Any suggestions?? I took PC to repair shop and they said there's no issues with the drive.
Which version of Fedora are you using?
Please upload the file
clonezilla-img
either here, or email it torescuezilla@gmail.com
.If your backup image is able to verify, and restores successfully, then most likely your disk require manual incantation with the command-line to ensure that GRUB correctly points to the intended filesystem.
I will create a new backup image and try some tests.
I will be investing a very large amount of in Rescuezilla over the several few weeks to fix any bugs in the application, and also relatedly provide user support.
The backup image(s) verify and the restoring process itself is reported to be successful, right?
No, restoration either says it can't resize sdd2 or umount failed. Or gives a superblock error.
Could the actual backup drive with the images be the issue?
Since it's happened restoring to two drives?
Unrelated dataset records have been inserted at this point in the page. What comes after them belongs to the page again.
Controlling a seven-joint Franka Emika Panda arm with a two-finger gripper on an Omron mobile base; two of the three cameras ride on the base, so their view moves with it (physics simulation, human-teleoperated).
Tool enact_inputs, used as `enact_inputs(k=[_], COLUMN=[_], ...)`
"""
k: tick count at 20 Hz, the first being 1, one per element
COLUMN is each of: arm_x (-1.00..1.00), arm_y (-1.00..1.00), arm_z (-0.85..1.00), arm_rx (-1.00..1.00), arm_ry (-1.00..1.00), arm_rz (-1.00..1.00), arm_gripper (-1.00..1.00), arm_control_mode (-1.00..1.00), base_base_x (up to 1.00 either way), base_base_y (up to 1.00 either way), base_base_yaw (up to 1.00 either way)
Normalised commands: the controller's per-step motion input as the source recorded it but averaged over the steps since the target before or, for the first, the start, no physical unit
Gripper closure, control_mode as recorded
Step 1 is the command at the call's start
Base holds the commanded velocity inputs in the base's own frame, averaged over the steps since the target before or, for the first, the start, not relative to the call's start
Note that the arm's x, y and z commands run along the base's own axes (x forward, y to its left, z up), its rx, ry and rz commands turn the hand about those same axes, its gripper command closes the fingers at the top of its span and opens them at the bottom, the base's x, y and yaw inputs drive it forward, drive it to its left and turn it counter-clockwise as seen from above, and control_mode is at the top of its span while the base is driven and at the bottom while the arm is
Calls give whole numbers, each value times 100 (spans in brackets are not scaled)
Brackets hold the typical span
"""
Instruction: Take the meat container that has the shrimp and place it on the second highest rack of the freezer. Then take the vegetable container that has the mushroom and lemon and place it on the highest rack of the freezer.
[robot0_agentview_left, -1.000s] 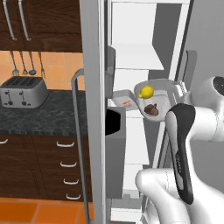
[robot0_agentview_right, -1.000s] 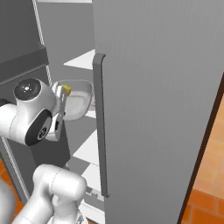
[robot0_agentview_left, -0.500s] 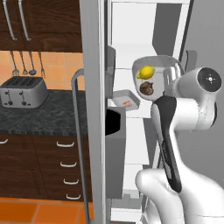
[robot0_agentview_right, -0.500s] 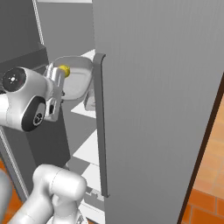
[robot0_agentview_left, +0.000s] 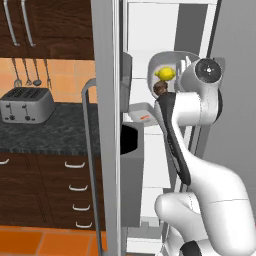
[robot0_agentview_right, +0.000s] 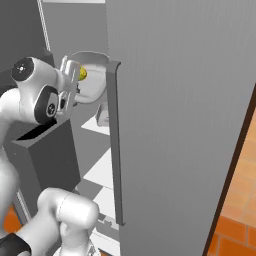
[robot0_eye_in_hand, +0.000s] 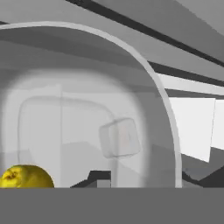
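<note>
left base view: vegetable container (robot0_agentview_left: 172, 75) with lemon (robot0_agentview_left: 165, 74) and mushroom (robot0_agentview_left: 160, 88) sits tilted high inside the freezer (robot0_agentview_left: 150, 30), level with the highest rack, likely for setting down there. shrimp (robot0_agentview_left: 144, 117) tray rests a shelf lower. end effector (robot0_agentview_right: 70, 82) is at the container's rim; cannot tell whether its jaws are apart or clamped.

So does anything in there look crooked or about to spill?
Yes: the vegetable container is tipped steeply on its side at the freezer's upper shelves, so the lemon and mushroom sit against its lower edge. Nothing has spilled.
</note>
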Motion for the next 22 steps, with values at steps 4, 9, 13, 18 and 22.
enact_inputs(k=[4,9,13,18,22], arm_x=[76,-17,-22,-6,7], arm_y=[-3,0,0,0,1], arm_z=[4,0,0,0,2], arm_rx=[6,0,0,0,0], arm_ry=[3,-11,-4,-4,0], arm_rz=[0,0,0,13,12], arm_gripper=[100,100,100,100,100], arm_control_mode=[-100,-100,-100,-100,-100], base_base_x=[0,0,0,0,0], base_base_y=[0,0,0,0,0], base_base_yaw=[0,0,0,0,0])
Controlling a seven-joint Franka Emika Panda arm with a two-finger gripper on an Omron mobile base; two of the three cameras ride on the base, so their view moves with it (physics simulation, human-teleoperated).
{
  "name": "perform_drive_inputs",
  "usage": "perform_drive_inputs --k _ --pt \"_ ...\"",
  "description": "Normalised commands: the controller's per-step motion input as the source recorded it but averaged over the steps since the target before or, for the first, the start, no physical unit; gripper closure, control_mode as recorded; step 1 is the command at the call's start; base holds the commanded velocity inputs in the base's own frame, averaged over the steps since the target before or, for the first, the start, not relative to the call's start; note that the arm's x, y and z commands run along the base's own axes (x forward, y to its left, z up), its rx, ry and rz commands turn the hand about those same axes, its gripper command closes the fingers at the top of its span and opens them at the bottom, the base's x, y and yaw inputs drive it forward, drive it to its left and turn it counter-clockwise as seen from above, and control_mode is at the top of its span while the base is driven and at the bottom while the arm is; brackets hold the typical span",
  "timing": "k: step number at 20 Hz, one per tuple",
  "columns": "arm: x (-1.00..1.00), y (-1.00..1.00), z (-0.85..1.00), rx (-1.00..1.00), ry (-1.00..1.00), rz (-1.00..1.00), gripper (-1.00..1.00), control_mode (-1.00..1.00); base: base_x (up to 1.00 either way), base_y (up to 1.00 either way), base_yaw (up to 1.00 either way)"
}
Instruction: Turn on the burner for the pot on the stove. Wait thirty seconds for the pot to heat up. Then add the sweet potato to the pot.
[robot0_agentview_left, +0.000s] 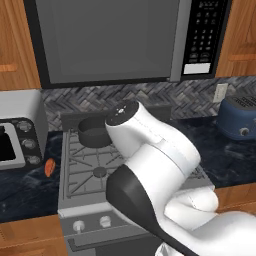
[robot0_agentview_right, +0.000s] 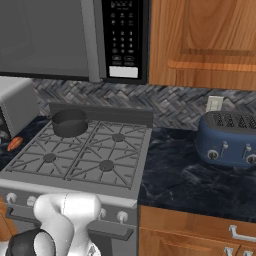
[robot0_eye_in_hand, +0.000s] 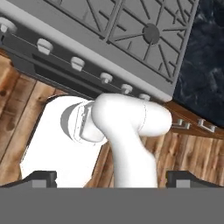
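Standing wide across the middle is the grey metal gas stove (robot0_agentview_right: 75, 160) with cast grates and a row of small white round knobs (robot0_eye_in_hand: 77, 63) along its front. Right of it runs the dark marbled surface (robot0_agentview_right: 180, 175), carrying a blue toaster (robot0_agentview_right: 227, 137). On the back left burner sits the small dark-grey round metal pot (robot0_agentview_right: 69, 122). Left of the stove, on the surface, lies the small orange-red sweet potato (robot0_agentview_left: 49, 167), well apart from the pot. In the hand view the tool (robot0_eye_in_hand: 112, 178) points down past the stove front, its fingers (robot0_eye_in_hand: 41, 178) spread wide, pinching nothing.
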Motion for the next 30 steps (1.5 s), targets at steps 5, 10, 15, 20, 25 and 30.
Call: perform_drive_inputs --k 5,10,15,20,25,30 --pt "0.03 -0.95 -0.07 0.02 -0.35 0.23 -1.00 -1.00 0.00 0.00 0.00" --pt "0.11 -0.87 0.00 0.14 -0.37 0.28 -1.00 -1.00 0.00 0.00 0.00" --pt "0.00 -0.79 0.00 0.13 -0.23 0.28 -1.00 -1.00 0.00 0.00 0.00" --pt "0.00 -0.44 0.00 0.10 -0.11 0.18 -1.00 -1.00 0.00 0.00 0.00" --pt "-0.01 -0.11 0.00 0.04 -0.07 0.05 -1.00 -1.00 0.00 0.00 0.00" --pt "0.02 0.00 0.00 0.00 0.00 0.00 -1.00 -1.00 0.00 0.00 0.00"
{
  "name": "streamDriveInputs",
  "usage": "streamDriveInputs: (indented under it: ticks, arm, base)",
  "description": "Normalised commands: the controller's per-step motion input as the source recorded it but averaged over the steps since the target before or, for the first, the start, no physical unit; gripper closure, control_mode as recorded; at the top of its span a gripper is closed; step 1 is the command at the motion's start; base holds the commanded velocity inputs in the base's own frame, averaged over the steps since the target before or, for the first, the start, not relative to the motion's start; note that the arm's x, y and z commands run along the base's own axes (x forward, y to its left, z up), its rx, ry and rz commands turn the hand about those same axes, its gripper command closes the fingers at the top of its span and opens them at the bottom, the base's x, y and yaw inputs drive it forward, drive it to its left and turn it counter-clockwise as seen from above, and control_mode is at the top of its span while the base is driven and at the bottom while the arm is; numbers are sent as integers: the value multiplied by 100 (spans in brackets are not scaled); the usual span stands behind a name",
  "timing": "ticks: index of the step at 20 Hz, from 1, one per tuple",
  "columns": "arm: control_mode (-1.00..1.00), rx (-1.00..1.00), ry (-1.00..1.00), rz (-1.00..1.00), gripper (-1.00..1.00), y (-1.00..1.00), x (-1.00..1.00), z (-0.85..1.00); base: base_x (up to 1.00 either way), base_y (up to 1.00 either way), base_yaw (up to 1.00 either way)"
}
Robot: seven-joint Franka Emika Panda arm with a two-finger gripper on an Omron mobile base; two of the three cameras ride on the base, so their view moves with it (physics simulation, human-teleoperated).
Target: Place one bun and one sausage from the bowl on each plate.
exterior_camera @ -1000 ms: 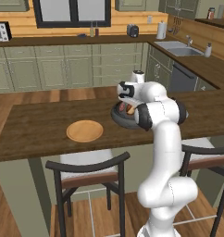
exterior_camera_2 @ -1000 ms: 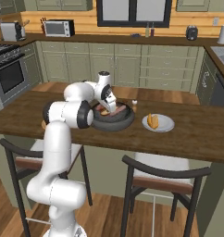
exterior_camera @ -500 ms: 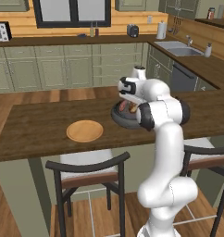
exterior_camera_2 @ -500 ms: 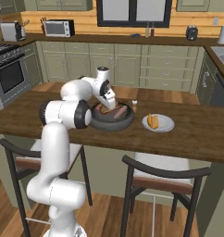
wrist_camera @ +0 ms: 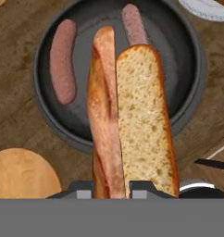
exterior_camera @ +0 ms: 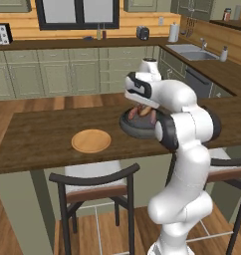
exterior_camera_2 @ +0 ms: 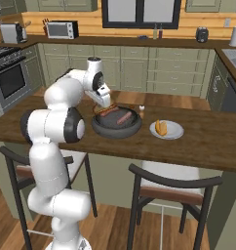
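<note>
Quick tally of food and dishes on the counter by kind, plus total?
Buns: 2, one in the claw, one on a plate
Sausages: 2, both in the bowl
Plates: 2
Bowl: 1
Total: 7

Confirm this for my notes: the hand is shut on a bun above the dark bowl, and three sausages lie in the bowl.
Not three: the hand view shows two sausages in the bowl. The rest holds: the hand is shut on a bun above it.

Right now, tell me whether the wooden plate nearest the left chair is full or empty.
Empty. The wooden plate shows a bare tan surface, with no bun or sausage on it.
</note>
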Motion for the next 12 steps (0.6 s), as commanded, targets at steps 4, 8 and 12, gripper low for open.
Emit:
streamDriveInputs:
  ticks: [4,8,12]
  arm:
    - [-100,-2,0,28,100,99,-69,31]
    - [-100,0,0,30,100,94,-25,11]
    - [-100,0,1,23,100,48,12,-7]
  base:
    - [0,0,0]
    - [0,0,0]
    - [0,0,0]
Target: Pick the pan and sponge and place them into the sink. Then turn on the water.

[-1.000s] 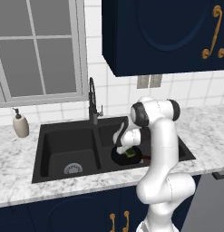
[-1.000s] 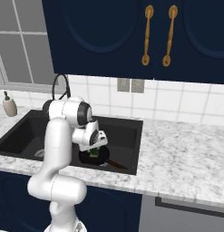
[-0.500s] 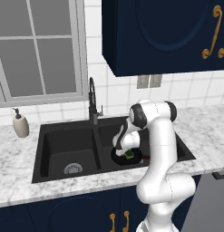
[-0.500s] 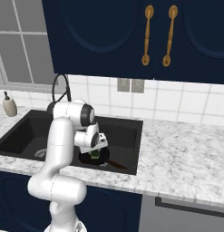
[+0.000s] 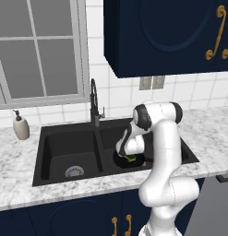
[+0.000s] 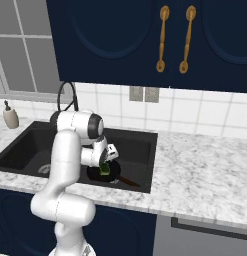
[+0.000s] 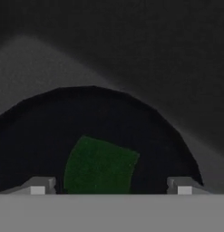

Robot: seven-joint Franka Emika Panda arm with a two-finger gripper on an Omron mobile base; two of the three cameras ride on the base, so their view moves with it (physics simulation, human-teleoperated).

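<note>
- The sponge, green side up, lies inside the pan.
- The pan sits in the right basin of the sink, its handle pointing toward the front edge.
- The end effector hangs just above the sponge, fingers spread wide on either side, gripping nothing.
- A faucet stands behind the divider; a soap bottle rests on the marble desk.

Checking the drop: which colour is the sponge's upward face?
Dark green, clearest in the hand view.
</note>
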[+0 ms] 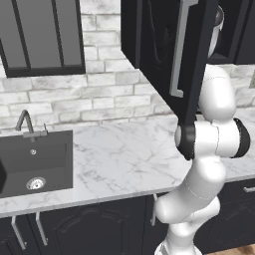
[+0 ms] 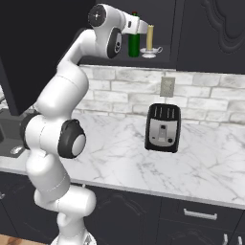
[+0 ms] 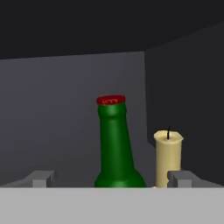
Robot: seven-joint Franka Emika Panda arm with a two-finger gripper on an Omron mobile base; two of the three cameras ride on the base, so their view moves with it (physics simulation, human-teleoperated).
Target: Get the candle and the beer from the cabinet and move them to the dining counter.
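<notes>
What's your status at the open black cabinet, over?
Gripper open, jaws either side of the dark-green glass bottle with red cap. Pale-yellow stick candle upright beside it. Nothing held, nothing blocking.

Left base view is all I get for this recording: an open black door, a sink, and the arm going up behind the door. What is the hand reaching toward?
Observer: The beer, standing upright on the cabinet shelf right in front of the hand.
Operator: Is the candle there too?
Observer: Yes, the candle stands just beside the bottle, on the side away from the arm.
Operator: Has the gripper closed on anything?
Observer: No. In the hand view the gripper is open, with the bottle between its fingertips.
</notes>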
It's unlikely to be the source disk, but it always could be.
The resizing
sdd2
issues is unlikely to be fatal, typically just means a manual step.umount
failed could be a cause depending on where it occurs. Superblock error is definitely more likely to be an issue.By the way, Rescuezilla images are compatible with Clonezilla, so can close Rescuezilla, open a terminal and type
clonezilla
and use the terminal user-interface to restore select your image and restore your disk using an alternative tool. It may behave differently (though the tool is much more difficult to use than Rescuezilla).If you suspect the source disk, you can copy the image files to an alternative disk and try to restore again.
Please upload or email the
clonezilla-img
log file and I'll take a look.Do you have the exact version of Fedora using on-hand? I'd like to make my own installation and do some experiments. I'm curious if it's a BTRFS filesystem because I've been seeing a few reports of issues with that recently, and it's had some active development within the
partclone
imaging tool that both Rescuezilla and Clonezilla use.. Also theclonezilla-img
log file will give me some indiciations if your installation uses an "LVM" partition layout.Ultramarine Linux (Fedora 41 Based) . It was using btrfs.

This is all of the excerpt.